Intracranial Hemorrhage in Patients with Coronavirus Disease 2019 (COVID-19): A Case Series

Affiliations
Multicenter Study

Intracranial Hemorrhage in Patients with Coronavirus Disease 2019 (COVID-19): A Case Series

Rawad Abbas et al. World Neurosurg. 2021 Oct.

Abstract

Background: The coronavirus disease 2019 (COVID-19) pandemic is an ongoing public health emergency. While most cases end in asymptomatic or minor illness, there is growing evidence that some COVID-19 infections result in nonconventional dire consequences. We sought to describe the characteristics of patients with intracranial hemorrhage who were infected with severe acute respiratory syndrome coronavirus 2 (SARS-CoV-2).
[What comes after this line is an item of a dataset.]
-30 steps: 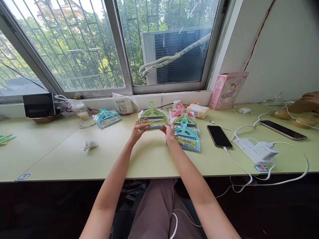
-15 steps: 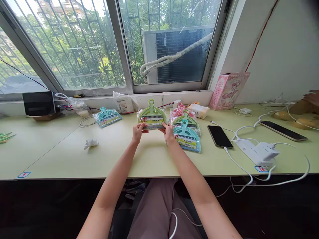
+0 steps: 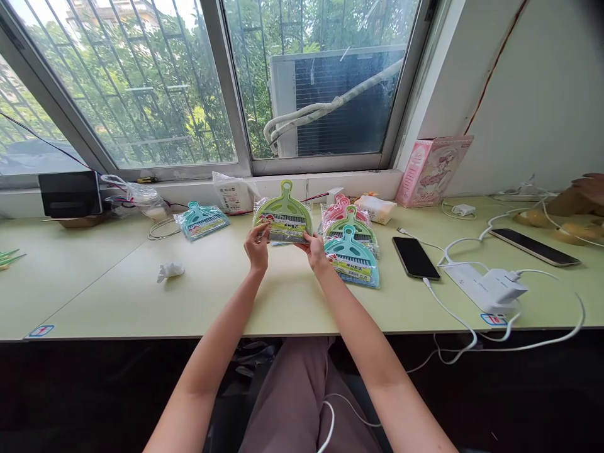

Also, with the existing literature, we raise the idea of a possible association between SARS-CoV-2 infection and intracranial hemorrhage and propose possible pathophysiological mechanisms connecting the two.

Methods: We retrospectively collected and analyzed intracranial hemorrhage cases who were also positive for SARS-CoV-2 from 4 tertiary-care cerebrovascular centers.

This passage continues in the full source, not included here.